DATASET EXCERPT:

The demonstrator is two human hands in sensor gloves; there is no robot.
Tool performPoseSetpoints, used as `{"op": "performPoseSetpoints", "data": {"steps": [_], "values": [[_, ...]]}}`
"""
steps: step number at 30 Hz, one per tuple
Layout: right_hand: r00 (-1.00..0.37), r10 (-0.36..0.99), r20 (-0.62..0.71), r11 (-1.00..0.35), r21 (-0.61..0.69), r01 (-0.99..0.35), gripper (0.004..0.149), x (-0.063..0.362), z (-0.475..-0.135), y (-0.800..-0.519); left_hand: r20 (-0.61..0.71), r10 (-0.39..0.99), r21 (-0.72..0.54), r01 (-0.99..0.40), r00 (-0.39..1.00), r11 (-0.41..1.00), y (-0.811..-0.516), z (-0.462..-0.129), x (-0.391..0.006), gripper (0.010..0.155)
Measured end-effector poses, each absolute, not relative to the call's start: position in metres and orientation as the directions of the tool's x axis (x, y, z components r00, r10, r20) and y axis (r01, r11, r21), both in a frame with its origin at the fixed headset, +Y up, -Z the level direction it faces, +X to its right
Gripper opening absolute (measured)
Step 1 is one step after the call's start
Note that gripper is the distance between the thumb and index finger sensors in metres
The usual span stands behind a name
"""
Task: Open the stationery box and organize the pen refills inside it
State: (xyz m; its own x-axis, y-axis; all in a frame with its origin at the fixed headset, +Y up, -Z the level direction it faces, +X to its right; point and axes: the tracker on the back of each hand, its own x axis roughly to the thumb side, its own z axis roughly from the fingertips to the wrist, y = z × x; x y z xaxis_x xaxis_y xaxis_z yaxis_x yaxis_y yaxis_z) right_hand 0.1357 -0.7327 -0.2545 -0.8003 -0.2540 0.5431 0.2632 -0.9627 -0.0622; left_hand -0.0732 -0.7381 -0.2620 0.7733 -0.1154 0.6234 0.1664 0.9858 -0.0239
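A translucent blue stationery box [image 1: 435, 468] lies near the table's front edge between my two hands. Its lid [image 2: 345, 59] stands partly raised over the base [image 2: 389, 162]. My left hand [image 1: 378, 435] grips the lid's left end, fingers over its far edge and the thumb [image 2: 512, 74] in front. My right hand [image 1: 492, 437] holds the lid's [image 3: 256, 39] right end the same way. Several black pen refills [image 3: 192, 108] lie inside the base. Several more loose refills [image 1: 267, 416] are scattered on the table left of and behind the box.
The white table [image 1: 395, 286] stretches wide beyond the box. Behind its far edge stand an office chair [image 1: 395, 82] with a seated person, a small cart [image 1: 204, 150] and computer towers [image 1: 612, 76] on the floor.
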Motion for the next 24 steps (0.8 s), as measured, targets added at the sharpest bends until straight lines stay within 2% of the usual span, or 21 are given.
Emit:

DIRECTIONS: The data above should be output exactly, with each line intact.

ANSWER TO THIS EXERCISE:
The demonstrator is two human hands in sensor gloves; there is no robot.
Tool performPoseSetpoints, used as `{"op": "performPoseSetpoints", "data": {"steps": [_], "values": [[_, ...]]}}`
"""
steps: step number at 30 Hz, one per tuple
Layout: right_hand: r00 (-1.00..0.37), r10 (-0.36..0.99), r20 (-0.62..0.71), r11 (-1.00..0.35), r21 (-0.61..0.69), r01 (-0.99..0.35), gripper (0.004..0.149), x (-0.063..0.362), z (-0.475..-0.135), y (-0.800..-0.519); left_hand: r20 (-0.61..0.71), r10 (-0.39..0.99), r21 (-0.72..0.54), r01 (-0.99..0.40), r00 (-0.39..1.00), r11 (-0.41..1.00), y (-0.811..-0.516), z (-0.462..-0.129), x (-0.391..0.006), gripper (0.010..0.155)
Measured end-effector poses, each absolute, not relative to the call's start: position in metres and orientation as the directions of the tool's x axis (x, y, z components r00, r10, r20) and y axis (r01, r11, r21), both in a frame with its origin at the fixed headset, +Y up, -Z the level direction it faces, +X to its right
Gripper opening absolute (measured)
Step 1 is one step after the call's start
Note that gripper is the distance between the thumb and index finger sensors in metres
The usual span stands behind a name
"""
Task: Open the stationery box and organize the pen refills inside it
State: (xyz m; its own x-axis, y-axis; all in a frame with its origin at the fixed headset, +Y up, -Z the level direction it faces, +X to its right; point and axes: the tracker on the back of each hand, its own x axis roughly to the thumb side, its own z axis roughly from the fingertips to the wrist, y = z × x; x y z xaxis_x xaxis_y xaxis_z yaxis_x yaxis_y yaxis_z) right_hand 0.1357 -0.7327 -0.2545 -0.8003 -0.2540 0.5431 0.2632 -0.9627 -0.0622; left_hand -0.0732 -0.7381 -0.2620 0.7733 -0.1154 0.6234 0.1664 0.9858 -0.0239
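A translucent blue stationery box [image 1: 435, 468] lies near the table's front edge between my two hands. Its lid [image 2: 345, 59] stands partly raised over the base [image 2: 389, 162]. My left hand [image 1: 378, 435] grips the lid's left end, fingers over its far edge and the thumb [image 2: 512, 74] in front. My right hand [image 1: 492, 437] holds the lid's [image 3: 256, 39] right end the same way. Several black pen refills [image 3: 192, 108] lie inside the base. Several more loose refills [image 1: 267, 416] are scattered on the table left of and behind the box.
The white table [image 1: 395, 286] stretches wide beyond the box. Behind its far edge stand an office chair [image 1: 395, 82] with a seated person, a small cart [image 1: 204, 150] and computer towers [image 1: 612, 76] on the floor.
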Motion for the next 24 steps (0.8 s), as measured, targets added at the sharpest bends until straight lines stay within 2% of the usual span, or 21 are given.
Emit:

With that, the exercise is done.